Researchers from the University of Cambridge have found that alemtuzumab not only halts the advancement of multiple sclerosis (MS), but it may also restore some function lost by patients.

MS is an autoimmune disease that causes the immune system to attack the insulation that covers nerve fibres in the central nervous system.

This causes the nerves to malfunction and then die off, which results in a number of physical and intellectual disabilities.

In the study, the drug reduced the risk of developing disabilities by 71 per cent compared to the common drug treatment for MS, interferon beta-1a.

The study also found that many patients had fewer disabilities three years after the beginning of the study.

The researchers found that the drug shuts down the immune system and destroys a type of white blood cell that causes damage associated with the disease.

"The ability of an MS drug to promote brain repair is unprecedented," Alasdair Coles, one of the study's authors and a lecturer at the University of Cambridge department of clinical neurosciences, said in a statement.

"We are witnessing a drug which, if given early enough, might effectively stop the advancement of the disease and also restore lost function by promoting repair of the damaged brain tissue."

The study's findings are published in the New England Journal of Medicine.

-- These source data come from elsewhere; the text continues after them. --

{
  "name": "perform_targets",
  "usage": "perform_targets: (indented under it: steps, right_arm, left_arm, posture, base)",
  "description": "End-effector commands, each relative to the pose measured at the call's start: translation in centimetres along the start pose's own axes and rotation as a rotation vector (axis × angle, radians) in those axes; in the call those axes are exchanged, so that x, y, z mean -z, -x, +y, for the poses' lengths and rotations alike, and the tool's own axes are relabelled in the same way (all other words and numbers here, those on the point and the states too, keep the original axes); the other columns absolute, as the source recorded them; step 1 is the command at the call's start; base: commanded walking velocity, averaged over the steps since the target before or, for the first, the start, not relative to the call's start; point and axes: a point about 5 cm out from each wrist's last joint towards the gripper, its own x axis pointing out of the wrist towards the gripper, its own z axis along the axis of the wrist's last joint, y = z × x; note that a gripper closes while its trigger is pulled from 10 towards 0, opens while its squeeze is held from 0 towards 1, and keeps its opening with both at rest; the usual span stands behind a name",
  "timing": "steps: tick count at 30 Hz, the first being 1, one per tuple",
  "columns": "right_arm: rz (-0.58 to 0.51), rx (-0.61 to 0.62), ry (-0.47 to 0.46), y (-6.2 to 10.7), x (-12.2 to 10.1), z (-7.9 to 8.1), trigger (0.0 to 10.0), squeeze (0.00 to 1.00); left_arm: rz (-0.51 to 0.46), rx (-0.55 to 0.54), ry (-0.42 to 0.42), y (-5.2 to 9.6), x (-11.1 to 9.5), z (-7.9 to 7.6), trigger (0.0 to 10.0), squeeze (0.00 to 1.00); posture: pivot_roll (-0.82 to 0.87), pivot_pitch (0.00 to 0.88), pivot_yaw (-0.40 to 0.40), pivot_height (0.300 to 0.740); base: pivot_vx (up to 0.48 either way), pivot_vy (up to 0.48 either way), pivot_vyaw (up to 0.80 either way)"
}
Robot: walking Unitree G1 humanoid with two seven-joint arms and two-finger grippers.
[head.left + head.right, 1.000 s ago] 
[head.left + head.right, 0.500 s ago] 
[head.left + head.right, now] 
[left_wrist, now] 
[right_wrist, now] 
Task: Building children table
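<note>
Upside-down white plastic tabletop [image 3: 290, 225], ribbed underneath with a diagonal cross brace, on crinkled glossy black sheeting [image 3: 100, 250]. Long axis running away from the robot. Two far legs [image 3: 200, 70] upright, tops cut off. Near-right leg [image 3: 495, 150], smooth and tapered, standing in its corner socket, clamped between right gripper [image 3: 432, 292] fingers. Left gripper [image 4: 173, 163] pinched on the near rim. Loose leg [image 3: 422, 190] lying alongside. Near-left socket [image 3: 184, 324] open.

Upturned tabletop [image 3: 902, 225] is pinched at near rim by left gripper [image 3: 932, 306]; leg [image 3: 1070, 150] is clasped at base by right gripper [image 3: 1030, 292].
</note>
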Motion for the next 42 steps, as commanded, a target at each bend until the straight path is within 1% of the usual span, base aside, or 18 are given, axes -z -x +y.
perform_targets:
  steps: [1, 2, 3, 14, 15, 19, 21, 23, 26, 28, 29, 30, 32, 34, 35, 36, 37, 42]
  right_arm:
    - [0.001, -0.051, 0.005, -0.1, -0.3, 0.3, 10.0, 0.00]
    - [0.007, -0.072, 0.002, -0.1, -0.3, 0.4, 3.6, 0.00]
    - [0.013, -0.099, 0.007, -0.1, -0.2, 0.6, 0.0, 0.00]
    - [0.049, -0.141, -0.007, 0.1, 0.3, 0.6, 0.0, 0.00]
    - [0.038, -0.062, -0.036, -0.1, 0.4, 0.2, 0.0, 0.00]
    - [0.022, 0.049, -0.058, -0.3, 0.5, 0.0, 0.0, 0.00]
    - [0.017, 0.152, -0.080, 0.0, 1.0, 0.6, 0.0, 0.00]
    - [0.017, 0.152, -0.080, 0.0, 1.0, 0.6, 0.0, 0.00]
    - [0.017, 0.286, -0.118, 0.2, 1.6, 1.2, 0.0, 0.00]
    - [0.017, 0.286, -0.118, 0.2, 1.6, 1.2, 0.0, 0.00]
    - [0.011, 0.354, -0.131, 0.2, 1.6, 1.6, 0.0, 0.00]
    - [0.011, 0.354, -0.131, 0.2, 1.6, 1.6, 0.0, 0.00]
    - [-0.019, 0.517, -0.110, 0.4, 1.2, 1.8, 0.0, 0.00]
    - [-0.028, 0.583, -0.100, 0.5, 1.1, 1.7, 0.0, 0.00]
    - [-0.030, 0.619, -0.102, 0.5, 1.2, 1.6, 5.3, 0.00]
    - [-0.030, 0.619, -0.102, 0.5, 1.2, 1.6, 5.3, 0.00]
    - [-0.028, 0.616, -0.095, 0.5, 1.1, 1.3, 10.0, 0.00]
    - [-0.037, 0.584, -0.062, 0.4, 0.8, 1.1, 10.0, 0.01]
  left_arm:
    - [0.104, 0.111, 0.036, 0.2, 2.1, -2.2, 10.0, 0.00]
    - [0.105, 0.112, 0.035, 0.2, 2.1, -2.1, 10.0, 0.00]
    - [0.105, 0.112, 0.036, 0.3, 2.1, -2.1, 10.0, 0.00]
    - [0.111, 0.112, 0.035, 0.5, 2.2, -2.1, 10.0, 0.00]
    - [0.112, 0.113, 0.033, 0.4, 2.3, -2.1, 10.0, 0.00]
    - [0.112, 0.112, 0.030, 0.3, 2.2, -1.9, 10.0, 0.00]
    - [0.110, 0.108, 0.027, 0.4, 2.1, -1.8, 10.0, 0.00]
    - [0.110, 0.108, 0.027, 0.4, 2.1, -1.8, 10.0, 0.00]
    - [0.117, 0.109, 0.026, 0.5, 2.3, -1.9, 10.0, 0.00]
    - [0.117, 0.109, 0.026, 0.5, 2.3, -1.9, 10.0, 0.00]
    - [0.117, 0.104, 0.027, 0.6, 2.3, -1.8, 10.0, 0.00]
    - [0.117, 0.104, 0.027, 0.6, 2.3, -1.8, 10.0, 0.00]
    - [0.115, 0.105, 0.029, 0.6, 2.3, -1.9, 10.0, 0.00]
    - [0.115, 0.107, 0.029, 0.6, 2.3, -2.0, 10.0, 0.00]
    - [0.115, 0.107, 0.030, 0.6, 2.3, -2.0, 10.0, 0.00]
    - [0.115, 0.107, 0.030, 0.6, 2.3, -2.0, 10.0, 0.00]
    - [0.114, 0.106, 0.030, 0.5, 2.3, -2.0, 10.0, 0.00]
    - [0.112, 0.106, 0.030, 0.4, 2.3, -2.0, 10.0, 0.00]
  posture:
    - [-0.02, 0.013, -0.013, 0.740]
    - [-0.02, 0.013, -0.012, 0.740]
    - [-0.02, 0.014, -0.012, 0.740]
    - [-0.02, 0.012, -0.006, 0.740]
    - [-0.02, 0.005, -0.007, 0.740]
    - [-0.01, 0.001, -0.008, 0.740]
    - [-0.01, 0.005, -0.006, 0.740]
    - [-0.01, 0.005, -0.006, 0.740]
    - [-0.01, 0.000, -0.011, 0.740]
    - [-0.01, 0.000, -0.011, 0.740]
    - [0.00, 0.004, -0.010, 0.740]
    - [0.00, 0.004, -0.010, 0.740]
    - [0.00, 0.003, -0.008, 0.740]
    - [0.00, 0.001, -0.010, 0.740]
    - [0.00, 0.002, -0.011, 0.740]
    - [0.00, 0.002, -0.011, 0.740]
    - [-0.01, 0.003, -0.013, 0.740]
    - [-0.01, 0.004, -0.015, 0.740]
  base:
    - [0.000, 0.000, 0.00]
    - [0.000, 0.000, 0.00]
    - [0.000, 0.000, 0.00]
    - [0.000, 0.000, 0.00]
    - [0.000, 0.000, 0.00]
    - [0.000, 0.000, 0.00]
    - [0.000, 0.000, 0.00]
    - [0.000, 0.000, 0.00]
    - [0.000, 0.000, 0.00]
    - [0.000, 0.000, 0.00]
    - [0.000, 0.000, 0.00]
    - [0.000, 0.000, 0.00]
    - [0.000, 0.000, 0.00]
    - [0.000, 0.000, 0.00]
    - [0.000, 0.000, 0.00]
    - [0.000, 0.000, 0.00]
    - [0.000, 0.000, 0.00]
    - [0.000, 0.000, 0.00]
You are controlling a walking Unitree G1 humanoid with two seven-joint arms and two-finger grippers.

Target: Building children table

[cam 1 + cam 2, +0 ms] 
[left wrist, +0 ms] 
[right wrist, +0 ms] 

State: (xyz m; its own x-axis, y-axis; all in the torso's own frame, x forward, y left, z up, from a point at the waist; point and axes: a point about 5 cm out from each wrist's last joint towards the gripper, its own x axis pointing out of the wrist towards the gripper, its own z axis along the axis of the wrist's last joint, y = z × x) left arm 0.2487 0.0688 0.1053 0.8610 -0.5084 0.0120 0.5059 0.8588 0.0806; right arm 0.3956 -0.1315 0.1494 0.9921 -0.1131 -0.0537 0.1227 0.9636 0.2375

While MS can occur at any age, it is most often diagnosed between the ages of 15 and 40 and is three times more likely to occur in women than in men, according to the MS Society of Canada.

Between 55,000 and 75,000 Canadians suffer from MS.

There is no cure for the disease, though patients can expect to have a normal lifespan.

"Alemtuzumab is the most promising experimental drug for the treatment of multiple sclerosis," Alastair Compston, lead study author and professor of neurology at the University of Cambridge, said in a statement. "We are hopeful that the phase three trials will confirm that it can both stabilize and allow some recovery of what had previously been assumed to be irreversible disabilities."